GfK-Konsumklimaindex bleibt hoch Lieber konsumieren als sparen

Stand: 20.12.2019, 08:56 Uhr

Die Diskussion um Negativzinsen auf Bankkonten treibt die Konsumlust der Deutschen an. Auch im neuen Jahr bleiben die Verbraucher in Kauflaune. Die Sparneigung ist laut dem GfK-Barometer auf ein Allzeit-Tief gefallen.

"Das Sparen als Alternative zum Konsum ist derzeit wenig attraktiv, zumal nun auch Privatanleger befürchten müssen, Strafzinsen für ihre Geldanlagen bei den Banken zahlen zu müssen", erklärte GfK-Konsumexperte Rolf Bürkl. Die Neigung der Verbraucher zu größeren Anschaffungen steige daher. Für den Handel "sind das im Jahresendspurt sicherlich gute Nachrichten", meinte Bürkl.
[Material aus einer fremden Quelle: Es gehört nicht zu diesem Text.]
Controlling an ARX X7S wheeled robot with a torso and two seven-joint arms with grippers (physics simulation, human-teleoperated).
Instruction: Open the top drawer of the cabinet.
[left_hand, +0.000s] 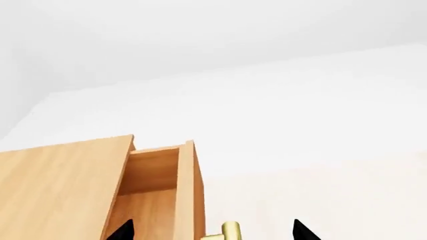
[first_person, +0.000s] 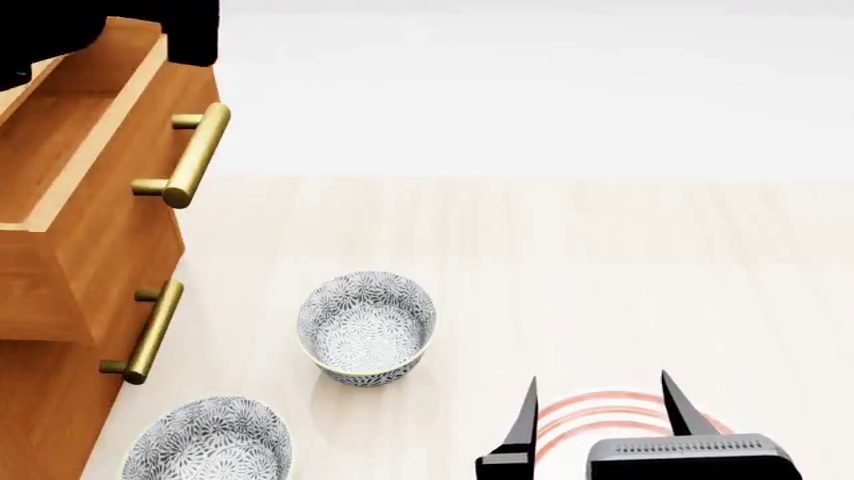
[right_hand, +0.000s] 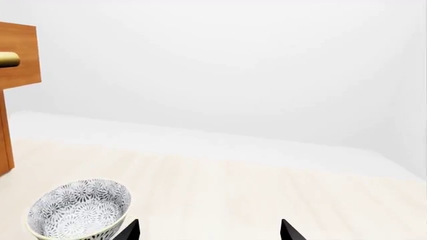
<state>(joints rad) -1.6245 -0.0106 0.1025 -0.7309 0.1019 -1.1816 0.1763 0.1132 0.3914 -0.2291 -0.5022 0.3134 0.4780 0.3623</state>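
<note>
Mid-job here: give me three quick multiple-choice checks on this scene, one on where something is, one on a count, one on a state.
1. Where do the bowls sit in the head view?
A. inside the top drawer
B. on the floor in front of the cabinet
C. on top of the cabinet

2. How many patterned bowls show in the head view?
A. one
B. two
C. four

3. The top drawer is:
A. pulled out
B. fully shut
C. removed

Answers:
1 B: both bowls rest on the pale floor by the cabinet.
2 B: two show.
3 A: the top drawer juts past the lower one, inside visible.
</note>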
Sparneigung auf historischem Tief

Die Diskussion um die Negativzinsen hat die Sparneigung der deutschen Verbraucher auf minus 74 Punkte gedrückt. Das ist der niedrigste Stand, den die Marktforscher der GfK je ermittelt haben.

Insgesamt hat sich die Konsumlaune in Deutschland etwas eingetrübt, bleibt aber auf hohem Niveau. Das nach einer Umfrage unter 2.000 Verbrauchern ermittelte Konsumklima-Barometer für Januar sank leicht um 0,1 auf 9,6 Punkte. "Die Verbraucher lassen sich ihre Kauflaune bislang nicht verderben", sagte GfK-Experte Bürkl am Freitag.
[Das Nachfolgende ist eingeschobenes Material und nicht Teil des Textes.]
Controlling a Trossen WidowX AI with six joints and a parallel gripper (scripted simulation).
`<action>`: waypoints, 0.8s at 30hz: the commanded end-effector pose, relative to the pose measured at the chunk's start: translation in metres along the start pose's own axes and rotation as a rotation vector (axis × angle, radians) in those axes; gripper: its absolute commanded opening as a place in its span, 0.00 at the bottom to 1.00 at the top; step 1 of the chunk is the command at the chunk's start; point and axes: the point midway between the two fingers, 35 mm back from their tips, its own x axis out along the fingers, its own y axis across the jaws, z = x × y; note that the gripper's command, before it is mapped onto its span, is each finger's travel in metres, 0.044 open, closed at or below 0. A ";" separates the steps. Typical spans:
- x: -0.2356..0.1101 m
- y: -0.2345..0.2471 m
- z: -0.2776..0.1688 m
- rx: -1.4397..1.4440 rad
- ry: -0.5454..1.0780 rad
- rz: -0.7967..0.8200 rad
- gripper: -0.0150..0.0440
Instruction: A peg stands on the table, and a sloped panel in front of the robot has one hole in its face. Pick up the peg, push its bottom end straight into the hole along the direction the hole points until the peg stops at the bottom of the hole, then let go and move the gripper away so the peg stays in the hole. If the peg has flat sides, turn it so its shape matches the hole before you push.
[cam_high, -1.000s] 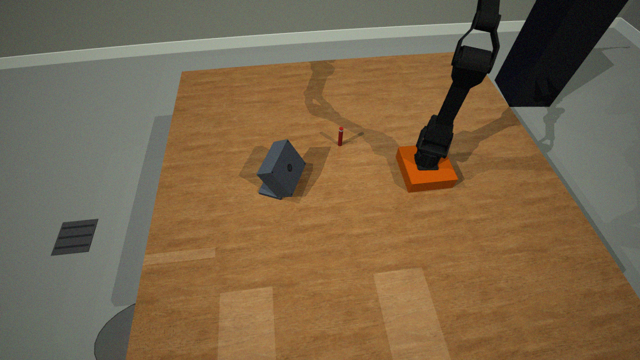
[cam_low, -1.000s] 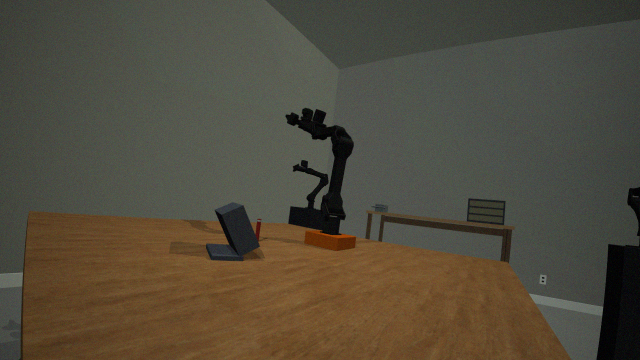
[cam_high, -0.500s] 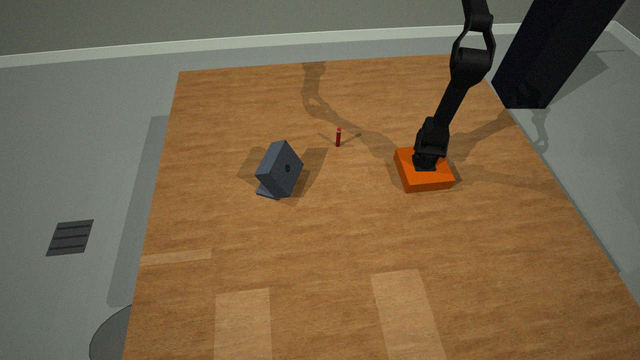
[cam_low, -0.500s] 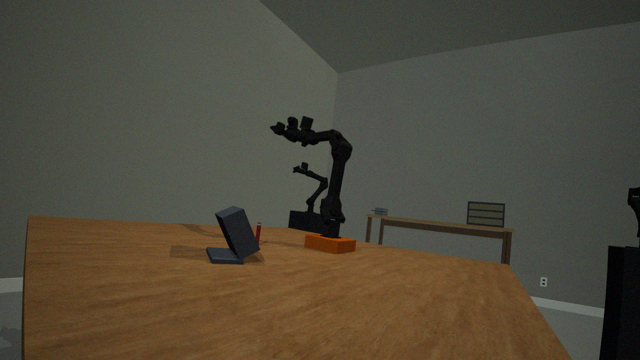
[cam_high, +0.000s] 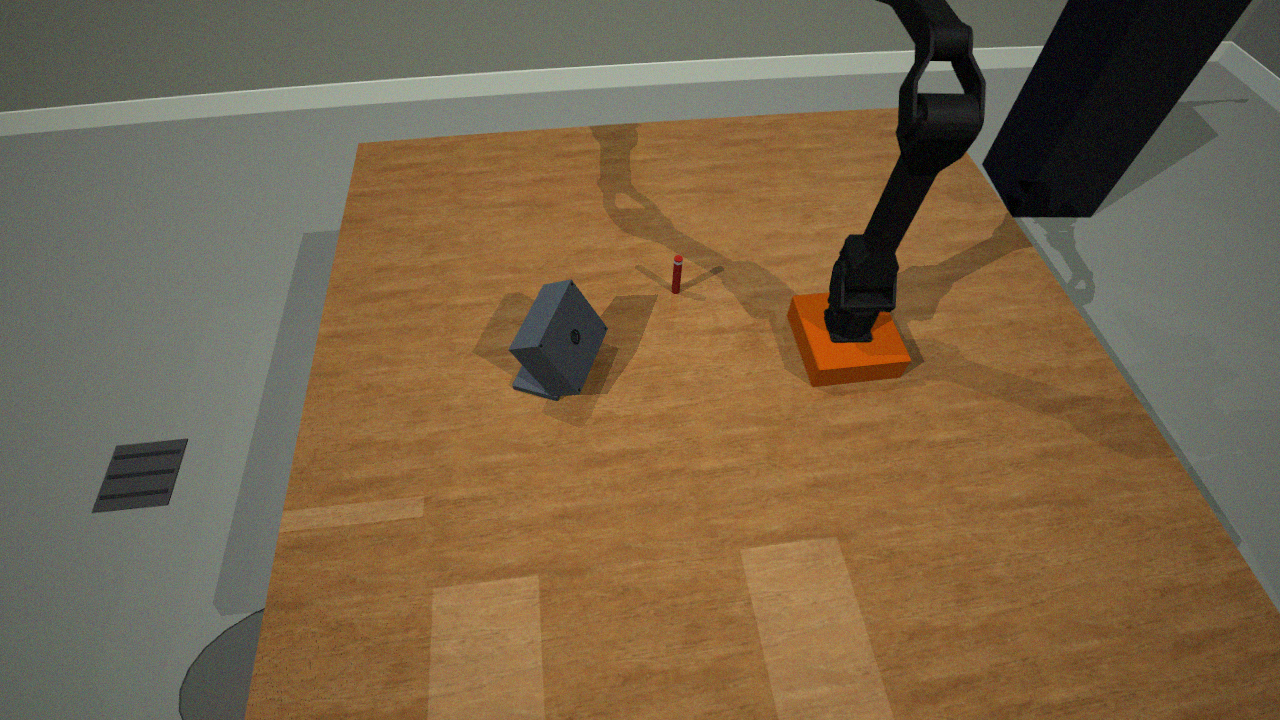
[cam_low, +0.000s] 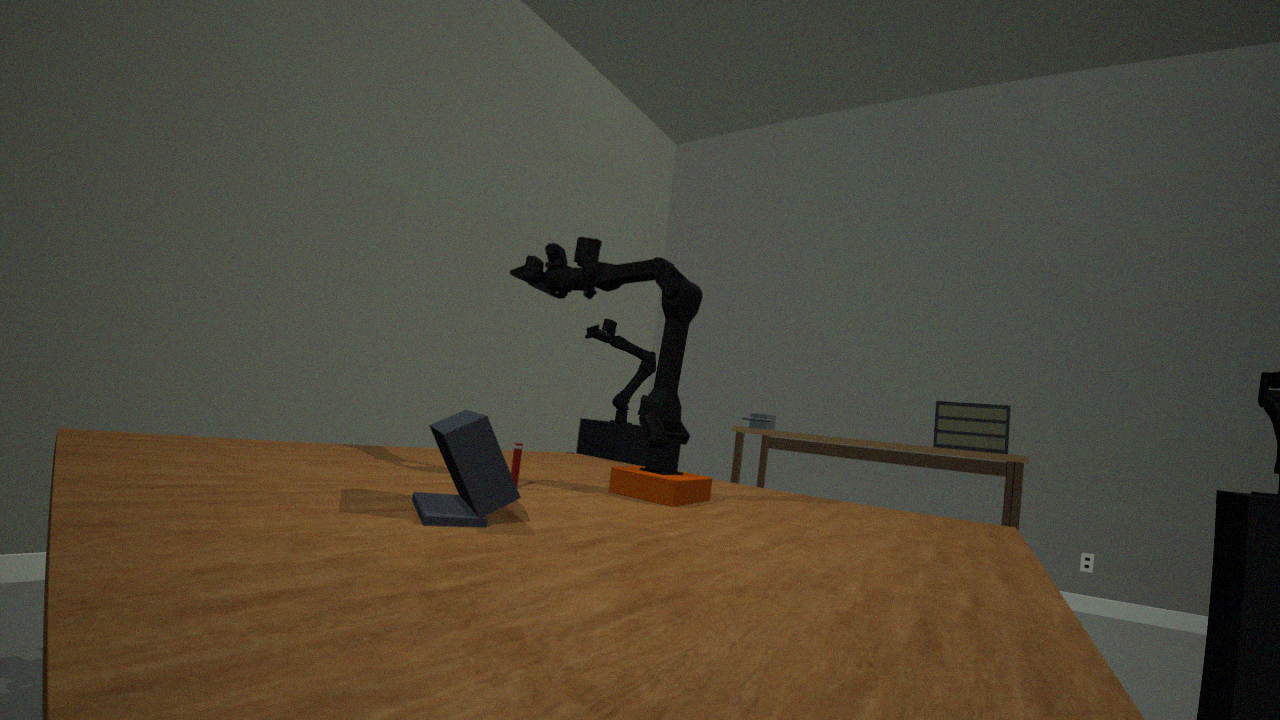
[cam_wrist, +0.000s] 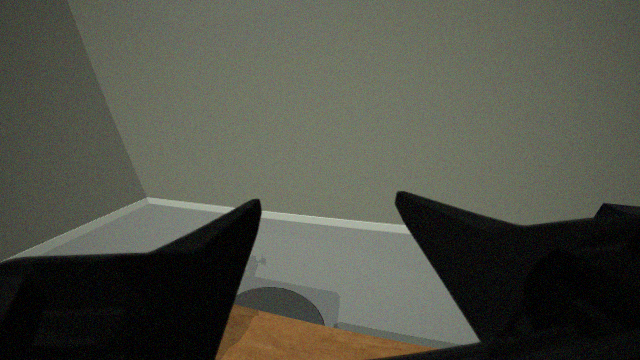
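A red peg (cam_high: 676, 276) (cam_low: 516, 466) with a pale ring near its top stands upright on the table (cam_high: 501, 474) (cam_low: 626, 608), between the sloped panel and the robot's base. The blue-grey sloped panel (cam_high: 542, 349) (cam_low: 477, 461) leans on its flat foot. Its face shows one dark, round hole (cam_high: 575, 336) in the top view; the face is turned away in the exterior view. My gripper (cam_wrist: 330, 201) is open and empty, with its two black fingers wide apart in the wrist view. In the exterior view it is high above the table; the top view does not show it.
The arm rises from an orange base block (cam_high: 859, 362) (cam_low: 660, 486) to the right of the peg. The wrist view shows wall, floor and a table edge. A dark pillar (cam_high: 1109, 107) stands beyond the table. Shadows of the arm fall across the table near the peg.
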 end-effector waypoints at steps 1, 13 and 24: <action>0.009 0.016 -0.023 0.002 0.071 0.029 1.00; 0.020 0.077 -0.080 -0.003 0.265 0.140 1.00; 0.013 0.135 -0.132 -0.045 0.452 0.250 1.00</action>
Konjunktur- und Einkommensaussichten trüben sich ein

Die Konsumenten beurteilen die Konjunkturaussichten etwas schlechter als zuletzt. Die Konjunkturerwartungen gaben nach. "Bei den Verbrauchern hat sich zuletzt offenbar der Eindruck verstärkt, dass sich die deutsche Konjunktur spürbar abschwächen wird", erklärte die GfK. Handelskonflikte und schwächere Weltkonjunktur hingen "wie ein Damoklesschwert über der Exportnation Deutschland". Das dürfte die Angst vor Jobverlust in den exportorientierten Industrien und bei deren Zulieferern steigen lassen.
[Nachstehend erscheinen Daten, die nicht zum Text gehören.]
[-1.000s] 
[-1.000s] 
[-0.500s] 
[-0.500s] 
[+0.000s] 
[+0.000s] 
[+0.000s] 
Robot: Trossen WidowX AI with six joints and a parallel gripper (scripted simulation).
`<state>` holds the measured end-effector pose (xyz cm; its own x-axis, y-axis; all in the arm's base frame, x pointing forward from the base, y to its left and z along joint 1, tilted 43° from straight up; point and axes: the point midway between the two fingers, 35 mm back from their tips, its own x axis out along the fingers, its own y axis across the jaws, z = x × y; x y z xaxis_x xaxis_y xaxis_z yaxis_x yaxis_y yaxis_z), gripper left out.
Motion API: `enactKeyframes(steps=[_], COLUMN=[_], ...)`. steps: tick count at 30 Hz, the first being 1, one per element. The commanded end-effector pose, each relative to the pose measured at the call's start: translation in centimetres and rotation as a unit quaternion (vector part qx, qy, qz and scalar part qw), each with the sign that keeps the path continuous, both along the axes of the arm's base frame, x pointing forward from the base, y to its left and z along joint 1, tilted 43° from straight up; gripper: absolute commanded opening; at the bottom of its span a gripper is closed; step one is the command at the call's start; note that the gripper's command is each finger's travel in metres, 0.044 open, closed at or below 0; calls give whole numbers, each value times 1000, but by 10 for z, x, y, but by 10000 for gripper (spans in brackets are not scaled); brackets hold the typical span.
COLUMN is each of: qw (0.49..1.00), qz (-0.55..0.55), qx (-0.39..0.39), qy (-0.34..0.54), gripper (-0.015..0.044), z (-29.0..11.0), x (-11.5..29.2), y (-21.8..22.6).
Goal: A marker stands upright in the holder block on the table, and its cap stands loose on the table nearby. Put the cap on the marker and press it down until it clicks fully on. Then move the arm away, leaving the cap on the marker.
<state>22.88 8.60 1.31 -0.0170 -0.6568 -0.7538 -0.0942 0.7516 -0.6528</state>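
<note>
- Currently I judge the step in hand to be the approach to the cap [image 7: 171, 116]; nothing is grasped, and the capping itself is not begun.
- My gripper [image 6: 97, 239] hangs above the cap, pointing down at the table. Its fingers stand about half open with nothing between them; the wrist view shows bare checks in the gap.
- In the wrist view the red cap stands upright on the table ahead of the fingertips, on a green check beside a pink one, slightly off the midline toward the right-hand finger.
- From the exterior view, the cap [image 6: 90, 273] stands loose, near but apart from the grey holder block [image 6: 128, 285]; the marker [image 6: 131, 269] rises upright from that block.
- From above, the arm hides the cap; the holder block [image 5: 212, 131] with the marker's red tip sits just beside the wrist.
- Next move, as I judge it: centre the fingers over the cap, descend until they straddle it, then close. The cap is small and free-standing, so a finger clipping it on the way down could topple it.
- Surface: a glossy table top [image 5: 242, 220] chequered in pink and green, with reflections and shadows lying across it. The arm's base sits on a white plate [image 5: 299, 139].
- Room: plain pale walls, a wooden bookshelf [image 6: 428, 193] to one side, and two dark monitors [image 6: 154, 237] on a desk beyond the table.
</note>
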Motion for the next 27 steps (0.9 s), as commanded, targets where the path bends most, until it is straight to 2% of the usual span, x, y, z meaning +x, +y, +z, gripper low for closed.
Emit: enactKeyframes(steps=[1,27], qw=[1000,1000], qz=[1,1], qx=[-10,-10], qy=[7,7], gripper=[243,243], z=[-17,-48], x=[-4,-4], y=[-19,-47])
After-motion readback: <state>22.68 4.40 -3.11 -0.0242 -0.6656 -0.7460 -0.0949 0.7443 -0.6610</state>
Bei den Einkommenserwartungen sind die Deutschen noch skeptischer. Mit 35,0 Punkten liegen sie auf dem niedrigsten Niveau seit über sechs Jahren. "Meldungen über personelle Anpassungen in einigen Industriebereichen wie der Automobilindustrie und deren Zulieferern lassen den Einkommensoptimismus schwinden", erklärte die GfK.